19 02 2010

The following is an undeveloped theory, but in the name of Pundit’s Privilege (I’d rather be heard than correct) I am releasing it into the wild for scrutiny and ridicule.

The impetus for this action comes from a featured post on the home page called The Trouble With Layoffs by Erik Van Slyke. Choice quote, concerning an executive meeting to plot out short term strategy:

“As all of you can see, we are only slightly behind our projections this year. All things considered we have weathered the storm reasonably well. The challenge we have for the remaining six months of the fiscal year is that if we want to make sure we get full bonuses, we’ll need to make a 5% headcount reduction. A 2.5% reduction will get us to 80% payout, but a 5% reduction should get us to 100%.”

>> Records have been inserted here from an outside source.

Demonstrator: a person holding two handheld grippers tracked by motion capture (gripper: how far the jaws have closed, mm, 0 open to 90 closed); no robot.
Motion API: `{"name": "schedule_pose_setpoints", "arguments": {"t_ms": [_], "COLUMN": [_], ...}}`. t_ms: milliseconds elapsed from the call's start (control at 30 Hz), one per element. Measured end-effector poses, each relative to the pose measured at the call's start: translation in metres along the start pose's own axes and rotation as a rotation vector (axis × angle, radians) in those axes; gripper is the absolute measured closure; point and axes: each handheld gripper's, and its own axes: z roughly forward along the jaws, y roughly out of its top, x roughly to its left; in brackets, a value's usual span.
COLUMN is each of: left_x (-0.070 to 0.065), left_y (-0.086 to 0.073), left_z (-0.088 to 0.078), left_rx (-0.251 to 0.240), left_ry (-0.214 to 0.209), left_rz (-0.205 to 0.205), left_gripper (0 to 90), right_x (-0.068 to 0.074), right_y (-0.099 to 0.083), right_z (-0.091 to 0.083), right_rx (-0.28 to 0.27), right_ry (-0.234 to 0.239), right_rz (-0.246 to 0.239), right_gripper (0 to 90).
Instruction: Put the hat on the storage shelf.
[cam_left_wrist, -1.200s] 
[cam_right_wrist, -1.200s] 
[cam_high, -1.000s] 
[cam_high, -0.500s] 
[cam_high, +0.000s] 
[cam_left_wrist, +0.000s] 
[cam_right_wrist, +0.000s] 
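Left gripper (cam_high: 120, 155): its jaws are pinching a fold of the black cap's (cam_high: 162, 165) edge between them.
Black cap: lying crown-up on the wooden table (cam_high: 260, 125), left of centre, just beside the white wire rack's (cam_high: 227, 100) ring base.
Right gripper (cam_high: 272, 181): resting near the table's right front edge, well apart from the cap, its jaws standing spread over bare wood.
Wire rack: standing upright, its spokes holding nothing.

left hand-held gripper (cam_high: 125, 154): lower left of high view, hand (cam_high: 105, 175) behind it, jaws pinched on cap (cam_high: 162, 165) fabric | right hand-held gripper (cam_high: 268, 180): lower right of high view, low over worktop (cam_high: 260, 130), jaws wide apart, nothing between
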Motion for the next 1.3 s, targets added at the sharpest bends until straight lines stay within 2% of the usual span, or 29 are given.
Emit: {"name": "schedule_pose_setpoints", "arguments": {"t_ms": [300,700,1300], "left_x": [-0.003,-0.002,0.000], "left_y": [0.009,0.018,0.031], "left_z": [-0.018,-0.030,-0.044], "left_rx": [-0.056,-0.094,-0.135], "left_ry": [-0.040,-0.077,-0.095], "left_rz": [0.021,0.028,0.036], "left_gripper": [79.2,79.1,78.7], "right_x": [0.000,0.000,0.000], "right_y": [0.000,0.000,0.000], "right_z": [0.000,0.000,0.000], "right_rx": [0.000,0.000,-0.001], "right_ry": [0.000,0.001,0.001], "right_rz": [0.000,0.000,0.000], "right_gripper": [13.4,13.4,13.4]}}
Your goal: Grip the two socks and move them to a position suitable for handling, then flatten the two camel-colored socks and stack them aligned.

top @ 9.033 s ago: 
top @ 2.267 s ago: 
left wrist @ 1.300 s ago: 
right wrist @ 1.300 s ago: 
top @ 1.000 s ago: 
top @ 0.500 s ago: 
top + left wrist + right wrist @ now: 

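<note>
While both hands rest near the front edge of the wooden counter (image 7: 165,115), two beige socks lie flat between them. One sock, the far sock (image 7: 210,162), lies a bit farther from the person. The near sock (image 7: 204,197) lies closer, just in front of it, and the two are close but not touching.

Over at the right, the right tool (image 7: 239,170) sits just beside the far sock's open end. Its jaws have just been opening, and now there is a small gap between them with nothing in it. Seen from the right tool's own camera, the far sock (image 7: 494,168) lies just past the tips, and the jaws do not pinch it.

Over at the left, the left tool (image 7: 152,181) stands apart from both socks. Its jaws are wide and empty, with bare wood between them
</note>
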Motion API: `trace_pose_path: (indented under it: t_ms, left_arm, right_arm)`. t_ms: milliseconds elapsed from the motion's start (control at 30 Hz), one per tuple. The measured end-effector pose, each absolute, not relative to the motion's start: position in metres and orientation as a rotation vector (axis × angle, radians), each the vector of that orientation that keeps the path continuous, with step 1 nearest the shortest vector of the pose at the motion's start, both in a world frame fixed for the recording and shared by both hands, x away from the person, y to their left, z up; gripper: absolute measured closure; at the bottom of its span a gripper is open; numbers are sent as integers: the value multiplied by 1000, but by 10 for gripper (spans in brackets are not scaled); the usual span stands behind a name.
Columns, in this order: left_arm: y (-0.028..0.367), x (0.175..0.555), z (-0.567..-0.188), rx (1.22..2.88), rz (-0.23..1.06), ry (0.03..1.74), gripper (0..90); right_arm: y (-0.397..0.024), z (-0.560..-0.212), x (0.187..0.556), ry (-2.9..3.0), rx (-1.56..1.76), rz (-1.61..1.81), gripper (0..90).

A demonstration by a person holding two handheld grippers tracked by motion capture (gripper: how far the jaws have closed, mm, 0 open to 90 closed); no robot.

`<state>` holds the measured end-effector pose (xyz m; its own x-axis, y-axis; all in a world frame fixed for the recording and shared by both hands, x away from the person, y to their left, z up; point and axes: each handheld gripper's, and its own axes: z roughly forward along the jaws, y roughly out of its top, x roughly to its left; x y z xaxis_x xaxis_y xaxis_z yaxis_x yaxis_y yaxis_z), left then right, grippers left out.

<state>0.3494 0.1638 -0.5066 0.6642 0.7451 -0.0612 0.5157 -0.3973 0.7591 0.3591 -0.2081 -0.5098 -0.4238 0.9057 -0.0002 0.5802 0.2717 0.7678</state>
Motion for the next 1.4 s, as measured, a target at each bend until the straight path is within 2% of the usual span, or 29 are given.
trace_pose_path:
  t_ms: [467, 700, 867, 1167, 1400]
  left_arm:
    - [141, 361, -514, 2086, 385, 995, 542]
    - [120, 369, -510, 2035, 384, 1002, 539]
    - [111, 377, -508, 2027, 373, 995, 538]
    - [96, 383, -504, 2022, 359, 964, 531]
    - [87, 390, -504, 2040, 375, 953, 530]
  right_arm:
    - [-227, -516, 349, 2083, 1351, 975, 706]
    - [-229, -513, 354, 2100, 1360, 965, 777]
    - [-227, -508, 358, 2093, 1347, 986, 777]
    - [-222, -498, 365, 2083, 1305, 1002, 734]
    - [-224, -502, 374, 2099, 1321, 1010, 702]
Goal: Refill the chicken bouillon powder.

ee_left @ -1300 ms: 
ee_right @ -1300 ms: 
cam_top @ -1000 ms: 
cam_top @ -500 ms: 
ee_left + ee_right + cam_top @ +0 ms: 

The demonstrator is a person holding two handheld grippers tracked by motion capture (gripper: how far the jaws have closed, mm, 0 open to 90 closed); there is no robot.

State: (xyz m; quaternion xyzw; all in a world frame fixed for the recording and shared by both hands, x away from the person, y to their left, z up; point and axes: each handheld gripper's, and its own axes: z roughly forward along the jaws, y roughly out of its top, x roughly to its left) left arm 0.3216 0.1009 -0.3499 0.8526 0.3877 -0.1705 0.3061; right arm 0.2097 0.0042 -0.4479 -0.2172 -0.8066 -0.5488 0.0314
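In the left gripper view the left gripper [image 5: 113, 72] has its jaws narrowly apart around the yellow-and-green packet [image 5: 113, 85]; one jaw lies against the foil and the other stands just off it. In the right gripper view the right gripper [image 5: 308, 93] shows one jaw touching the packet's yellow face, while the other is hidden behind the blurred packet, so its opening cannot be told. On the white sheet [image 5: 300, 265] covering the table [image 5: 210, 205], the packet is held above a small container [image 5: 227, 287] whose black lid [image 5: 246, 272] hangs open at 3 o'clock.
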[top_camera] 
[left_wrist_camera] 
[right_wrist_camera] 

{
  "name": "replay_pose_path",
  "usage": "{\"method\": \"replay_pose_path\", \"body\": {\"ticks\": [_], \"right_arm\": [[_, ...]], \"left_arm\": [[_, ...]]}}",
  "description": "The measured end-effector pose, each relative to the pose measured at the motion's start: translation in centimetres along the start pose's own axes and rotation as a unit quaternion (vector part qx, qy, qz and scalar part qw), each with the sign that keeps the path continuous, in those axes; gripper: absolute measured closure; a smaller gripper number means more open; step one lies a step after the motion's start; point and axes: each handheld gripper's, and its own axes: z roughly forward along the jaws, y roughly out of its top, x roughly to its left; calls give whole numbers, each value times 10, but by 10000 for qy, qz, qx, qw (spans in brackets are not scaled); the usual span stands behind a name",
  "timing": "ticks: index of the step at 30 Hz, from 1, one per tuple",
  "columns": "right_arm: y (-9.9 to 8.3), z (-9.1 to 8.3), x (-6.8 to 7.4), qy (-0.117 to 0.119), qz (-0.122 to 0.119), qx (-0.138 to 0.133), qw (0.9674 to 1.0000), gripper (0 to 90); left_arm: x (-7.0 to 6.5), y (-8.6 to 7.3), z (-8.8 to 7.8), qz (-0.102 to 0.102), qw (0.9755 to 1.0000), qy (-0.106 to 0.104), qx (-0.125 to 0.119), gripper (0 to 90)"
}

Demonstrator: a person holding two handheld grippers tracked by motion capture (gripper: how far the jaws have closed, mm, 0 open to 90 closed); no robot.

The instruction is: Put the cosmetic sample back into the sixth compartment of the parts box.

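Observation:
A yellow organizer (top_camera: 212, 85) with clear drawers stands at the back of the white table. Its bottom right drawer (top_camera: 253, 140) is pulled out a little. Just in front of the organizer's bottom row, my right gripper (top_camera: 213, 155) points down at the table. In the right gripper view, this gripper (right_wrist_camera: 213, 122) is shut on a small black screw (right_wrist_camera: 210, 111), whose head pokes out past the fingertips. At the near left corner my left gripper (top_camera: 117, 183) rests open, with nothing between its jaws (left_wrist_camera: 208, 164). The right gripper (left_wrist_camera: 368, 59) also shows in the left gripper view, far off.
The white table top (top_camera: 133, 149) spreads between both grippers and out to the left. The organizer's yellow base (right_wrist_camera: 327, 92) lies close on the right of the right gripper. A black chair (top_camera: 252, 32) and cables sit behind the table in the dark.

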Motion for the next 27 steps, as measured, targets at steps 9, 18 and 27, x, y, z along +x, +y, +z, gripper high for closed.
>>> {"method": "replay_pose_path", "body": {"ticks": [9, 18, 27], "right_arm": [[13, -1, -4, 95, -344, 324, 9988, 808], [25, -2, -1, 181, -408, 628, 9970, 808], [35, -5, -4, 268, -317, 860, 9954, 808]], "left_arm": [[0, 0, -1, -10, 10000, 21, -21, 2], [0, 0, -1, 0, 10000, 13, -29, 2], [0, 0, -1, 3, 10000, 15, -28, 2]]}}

Having been party to a corporate layoff planning session, I give one of the participants full marks for prefacing the proceedings with a stern warning that any decision to commit to layoff was going to affect lives. What irritates me about the session to this day is that some goofball in an executive capacity “told Wall Street” that our company was going to cut headcount by 10%. That was never the plan, but thanks to “Wall Street” claiming our stock price rested on making good on this claim, lives were affected.

What annoyed me most about that exercise is that the company was completely paranoid about the “little people” talking to the media lest they say something that could damage the business.

Now: I have to say, the quoted article above is rather… direct in detailing the “why” for the layoffs. Normally some other smoke and mirrors reason would be cited such as reducing costs, providing shareholder value, or plain belt tightening. “We want our executive bonuses” isn’t a rallying cry for the rank and file.

Which brings me to the title of this post: I assert that in the US business community there are up to thirteen “real” jobs in any given business. Meaning no matter how big or successful the company gets, or conversely how small and how beleaguered the company becomes, thirteen people will come out on top.

They are the CEO and the Board of Directors.

Yes, this excludes other C-level folk like the CTO and CFO, but really the bone is reached at the CEO and Board.

In my contemplation of hierarchical business structures, I asked who would walk away reasonably unscathed if the business were to fail.

Thirteen people. Maybe more, but no less.